* _PROBLEM TO SOLVE_:
Copy only the lines from the one with "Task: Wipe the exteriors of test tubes" through the end of the records, exactly as they stand. No pictures belong in the copy.

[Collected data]
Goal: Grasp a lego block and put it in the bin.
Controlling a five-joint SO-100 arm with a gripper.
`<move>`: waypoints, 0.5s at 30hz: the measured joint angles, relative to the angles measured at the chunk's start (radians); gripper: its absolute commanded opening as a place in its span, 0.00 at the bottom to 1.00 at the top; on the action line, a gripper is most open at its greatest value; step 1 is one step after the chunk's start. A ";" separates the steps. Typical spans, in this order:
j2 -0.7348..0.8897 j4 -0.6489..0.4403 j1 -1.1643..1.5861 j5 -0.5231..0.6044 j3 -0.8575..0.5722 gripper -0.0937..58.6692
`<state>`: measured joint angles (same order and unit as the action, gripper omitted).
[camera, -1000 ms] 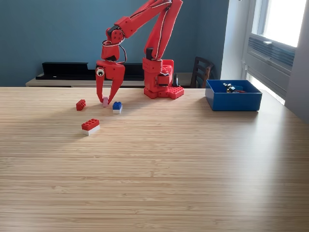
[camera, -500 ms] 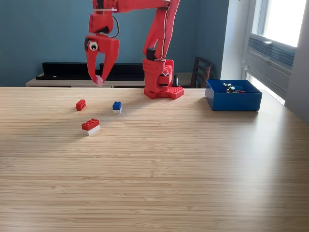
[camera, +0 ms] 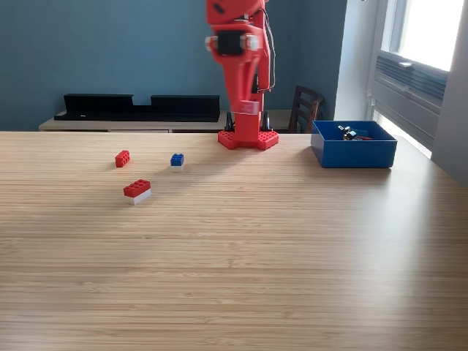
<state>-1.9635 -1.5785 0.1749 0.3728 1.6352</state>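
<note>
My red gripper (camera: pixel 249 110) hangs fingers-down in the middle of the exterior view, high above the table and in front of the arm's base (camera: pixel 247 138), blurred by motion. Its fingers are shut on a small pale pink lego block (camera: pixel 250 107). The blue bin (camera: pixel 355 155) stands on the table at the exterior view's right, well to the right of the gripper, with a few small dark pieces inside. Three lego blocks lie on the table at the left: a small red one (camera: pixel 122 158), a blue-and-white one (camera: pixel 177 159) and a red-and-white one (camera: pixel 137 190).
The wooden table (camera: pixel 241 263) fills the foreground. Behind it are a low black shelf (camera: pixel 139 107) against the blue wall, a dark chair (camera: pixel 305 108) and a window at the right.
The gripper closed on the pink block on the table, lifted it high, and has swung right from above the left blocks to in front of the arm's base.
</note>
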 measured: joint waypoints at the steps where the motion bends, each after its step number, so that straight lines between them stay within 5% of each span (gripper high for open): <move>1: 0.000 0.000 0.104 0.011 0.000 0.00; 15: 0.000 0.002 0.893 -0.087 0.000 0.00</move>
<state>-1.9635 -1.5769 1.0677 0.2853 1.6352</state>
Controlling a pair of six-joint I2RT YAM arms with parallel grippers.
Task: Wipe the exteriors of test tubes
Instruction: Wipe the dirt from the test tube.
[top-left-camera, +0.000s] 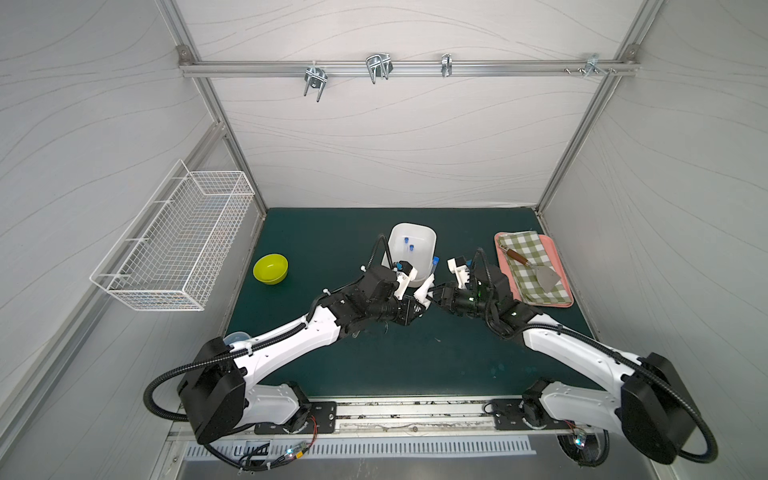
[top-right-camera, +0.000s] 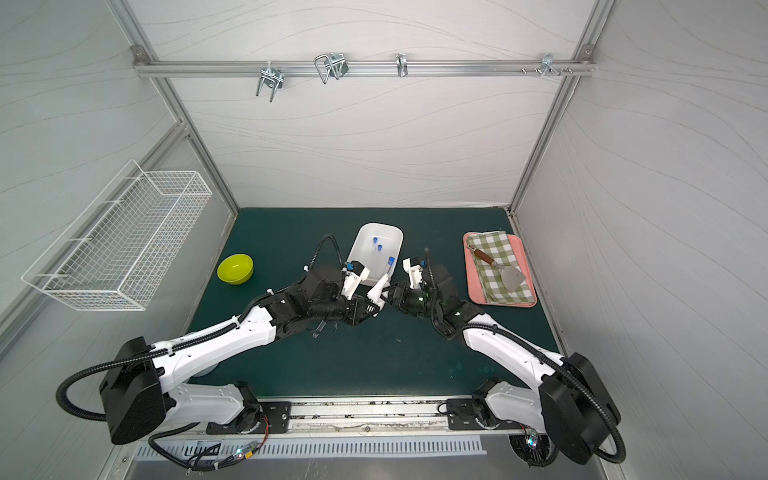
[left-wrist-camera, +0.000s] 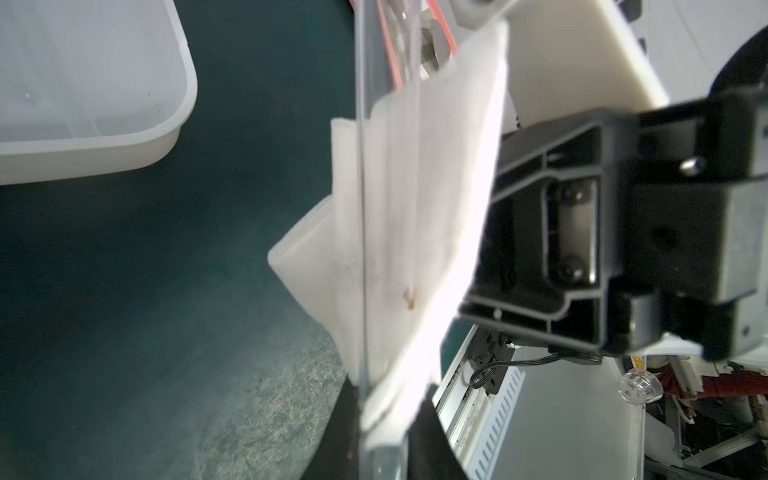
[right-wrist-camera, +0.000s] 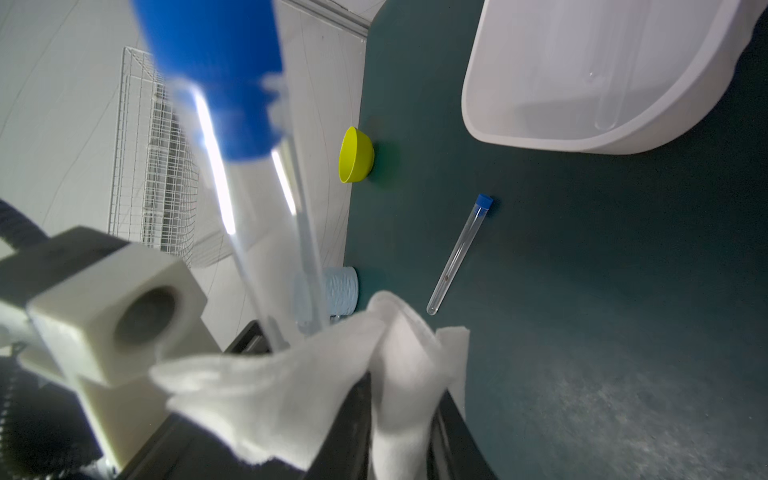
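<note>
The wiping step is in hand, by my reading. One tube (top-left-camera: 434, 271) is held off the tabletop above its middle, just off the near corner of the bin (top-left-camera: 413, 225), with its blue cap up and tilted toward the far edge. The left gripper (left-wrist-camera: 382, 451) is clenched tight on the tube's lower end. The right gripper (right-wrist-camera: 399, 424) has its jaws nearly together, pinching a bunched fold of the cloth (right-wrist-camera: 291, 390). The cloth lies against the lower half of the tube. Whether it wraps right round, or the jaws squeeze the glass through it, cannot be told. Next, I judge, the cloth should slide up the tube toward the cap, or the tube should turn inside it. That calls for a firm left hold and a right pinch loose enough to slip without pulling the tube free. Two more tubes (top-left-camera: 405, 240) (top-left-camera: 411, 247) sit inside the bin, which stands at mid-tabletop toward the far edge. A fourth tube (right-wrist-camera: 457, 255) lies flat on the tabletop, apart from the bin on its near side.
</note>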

* _OUTPUT BELOW_:
Task: Wipe the exteriors of test tubes
Instruction: Wipe the dirt from the test tube.
[top-left-camera, +0.000s] 
[top-right-camera, +0.000s] 
[left-wrist-camera, +0.000s] 
[right-wrist-camera, +0.000s] 
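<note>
The wiping step is in hand, by my reading. One tube (top-left-camera: 434, 271) is held off the tabletop above its middle, just off the near corner of the bin (top-left-camera: 413, 225), with its blue cap up and tilted toward the far edge. The left gripper (left-wrist-camera: 382, 451) is clenched tight on the tube's lower end. The right gripper (right-wrist-camera: 399, 424) has its jaws nearly together, pinching a bunched fold of the cloth (right-wrist-camera: 291, 390). The cloth lies against the lower half of the tube. Whether it wraps right round, or the jaws squeeze the glass through it, cannot be told. Next, I judge, the cloth should slide up the tube toward the cap, or the tube should turn inside it. That calls for a firm left hold and a right pinch loose enough to slip without pulling the tube free. Two more tubes (top-left-camera: 405, 240) (top-left-camera: 411, 247) sit inside the bin, which stands at mid-tabletop toward the far edge. A fourth tube (right-wrist-camera: 457, 255) lies flat on the tabletop, apart from the bin on its near side.
</note>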

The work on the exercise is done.